Thursday, December 11, 2014

Before the Wind Arrived



"The child builds his inmost self 
out of the deeply held impressions he receives."
Maria Montessori

Being outside today was magical.  After weeks of cold, early freezes, some days of ice, an unusual amount of wind, and plenty of rain, on this mid-December day we all stepped outside to find a sweet and sunny stillness.   It was quite literally the "calm before the storm."  As I write this now, later in the afternoon, the anticipated high winds have arrived and the day has changed dramatically.

All of the countless, ineffable experiences of this fall - running in wet rain pants, fussing about muddy hands with cold fingers, holding a sheet of ice from the birdbath, chasing friends through the forest, perching high on a stump, soaking up glorious moments in rare sunshine - all these experiences become part of the child in ways that we cannot know.  He "builds his inmost self out of the deeply held impressions he receives."  

So it was magical, this day, and I grabbed my camera, determined to re-start my blog by sharing some glimpses.   The children with the chickens were my inspiration. Parents never see this particular part of Chickadee, and might not believe how their little ones fare in the world of the chicken pen.

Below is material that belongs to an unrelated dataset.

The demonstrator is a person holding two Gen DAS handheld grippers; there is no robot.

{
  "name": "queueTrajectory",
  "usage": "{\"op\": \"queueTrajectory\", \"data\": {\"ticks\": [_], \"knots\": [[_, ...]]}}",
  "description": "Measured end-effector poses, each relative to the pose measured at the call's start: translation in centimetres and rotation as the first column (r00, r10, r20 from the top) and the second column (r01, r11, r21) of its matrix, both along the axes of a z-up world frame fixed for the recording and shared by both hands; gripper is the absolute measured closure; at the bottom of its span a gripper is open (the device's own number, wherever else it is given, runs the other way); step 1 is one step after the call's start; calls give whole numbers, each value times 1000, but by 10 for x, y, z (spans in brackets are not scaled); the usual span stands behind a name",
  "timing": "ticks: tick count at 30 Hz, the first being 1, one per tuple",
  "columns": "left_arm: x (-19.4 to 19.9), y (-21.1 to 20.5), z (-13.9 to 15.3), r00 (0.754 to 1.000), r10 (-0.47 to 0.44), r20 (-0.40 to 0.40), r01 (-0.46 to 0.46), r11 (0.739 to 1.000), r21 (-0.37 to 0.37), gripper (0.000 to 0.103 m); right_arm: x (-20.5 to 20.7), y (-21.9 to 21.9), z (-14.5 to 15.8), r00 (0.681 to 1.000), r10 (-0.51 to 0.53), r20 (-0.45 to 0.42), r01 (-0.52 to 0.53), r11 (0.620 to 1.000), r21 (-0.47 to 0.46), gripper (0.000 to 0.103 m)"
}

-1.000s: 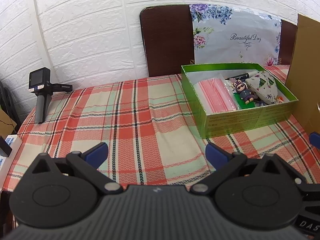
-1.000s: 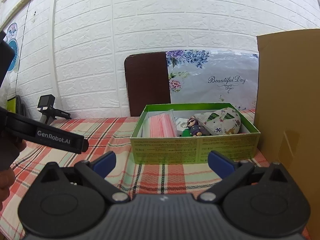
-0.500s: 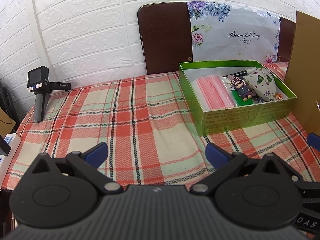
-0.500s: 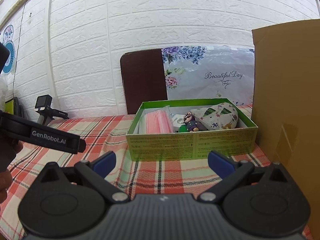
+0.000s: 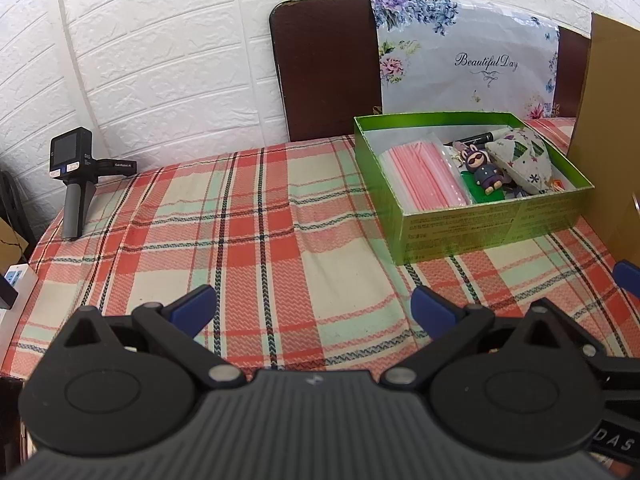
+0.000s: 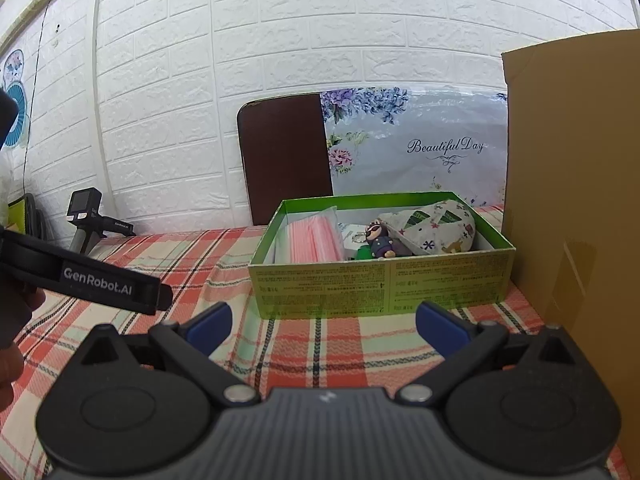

We headed out the door in the requisite boots and rain pants; jackets were really not needed today, some wore them, some didn't.  A small cluster of children - today it was Eleanor, Ellie, Henry, Sydney, and Ella - usually head straight for the chicken coop when they go outside.  They love to throw out scratch, check for eggs, and try to pick up chickens. They've been watching Starry Night, Cuckoo, and Velvet, our three September chicks, become pullets, now almost as big as the full-grown hens. The children follow the "girls" around, and a few of them, including Ella, our youngest, have become quite proficient at catching them.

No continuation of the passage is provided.